**PROBLEM TO SOLVE:** Word for word, restate the lines of the listing below from the line with "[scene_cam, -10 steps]" through the line with "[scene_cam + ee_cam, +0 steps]", and do not include the pictures.
....
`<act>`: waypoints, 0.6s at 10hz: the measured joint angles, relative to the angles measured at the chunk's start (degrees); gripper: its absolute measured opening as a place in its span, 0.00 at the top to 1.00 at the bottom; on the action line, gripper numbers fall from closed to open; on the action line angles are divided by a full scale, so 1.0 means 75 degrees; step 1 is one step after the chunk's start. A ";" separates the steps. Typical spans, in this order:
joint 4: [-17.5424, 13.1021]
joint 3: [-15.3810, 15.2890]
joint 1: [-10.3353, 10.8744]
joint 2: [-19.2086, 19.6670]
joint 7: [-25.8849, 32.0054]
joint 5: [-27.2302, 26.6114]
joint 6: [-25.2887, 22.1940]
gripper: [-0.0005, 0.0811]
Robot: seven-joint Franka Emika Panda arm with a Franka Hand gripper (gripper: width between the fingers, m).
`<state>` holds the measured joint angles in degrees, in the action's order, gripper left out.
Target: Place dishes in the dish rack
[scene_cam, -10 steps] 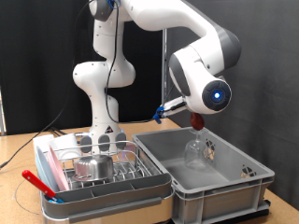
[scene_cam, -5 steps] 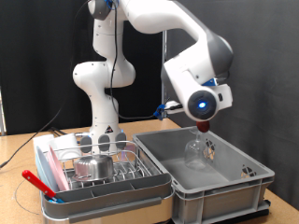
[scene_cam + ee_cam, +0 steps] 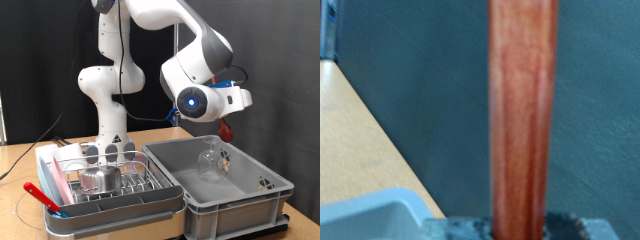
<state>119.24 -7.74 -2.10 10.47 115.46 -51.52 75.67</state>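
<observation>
My gripper [image 3: 229, 116] hangs over the grey bin at the exterior view's right. A dark red stick-like utensil [image 3: 226, 130] hangs down from it and fills the middle of the wrist view [image 3: 522, 120]. The fingers themselves do not show. A clear glass [image 3: 209, 162] stands in the grey bin, below and to the left of the utensil. The wire dish rack [image 3: 140, 186] in its pale tray holds a pink plate [image 3: 62, 181] on edge and a steel cup [image 3: 100, 178]. A second red stick [image 3: 40, 194] lies at the tray's front left corner.
The large grey plastic bin [image 3: 232, 216] stands right of the rack and holds a small item [image 3: 266, 184] near its right wall. The arm's white base [image 3: 108, 110] rises behind the rack. The wooden table [image 3: 20, 160] shows at the left. Black curtain behind.
The hand has turned and swung up and to the right. The dark red utensil has moved from just above the glass to higher and further right.
</observation>
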 joint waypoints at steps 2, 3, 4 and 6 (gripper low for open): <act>-0.0237 0.0034 -0.0093 0.0358 -0.0445 -0.0204 -0.0730 0.90; -0.0314 0.0102 -0.0216 0.0500 -0.0530 -0.0477 -0.0773 0.90; -0.0407 0.0221 -0.0353 0.0553 -0.0567 -0.0759 -0.0722 0.90; -0.0627 0.0472 -0.0621 0.0560 -0.0791 -0.0955 -0.0625 0.90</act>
<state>114.54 -4.20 -6.76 14.67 109.53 -58.68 70.99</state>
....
**OUTPUT FOR THIS EXERCISE:**
[scene_cam, -10 steps] 
[scene_cam, -5 steps] 
[scene_cam + ee_cam, +0 steps] 

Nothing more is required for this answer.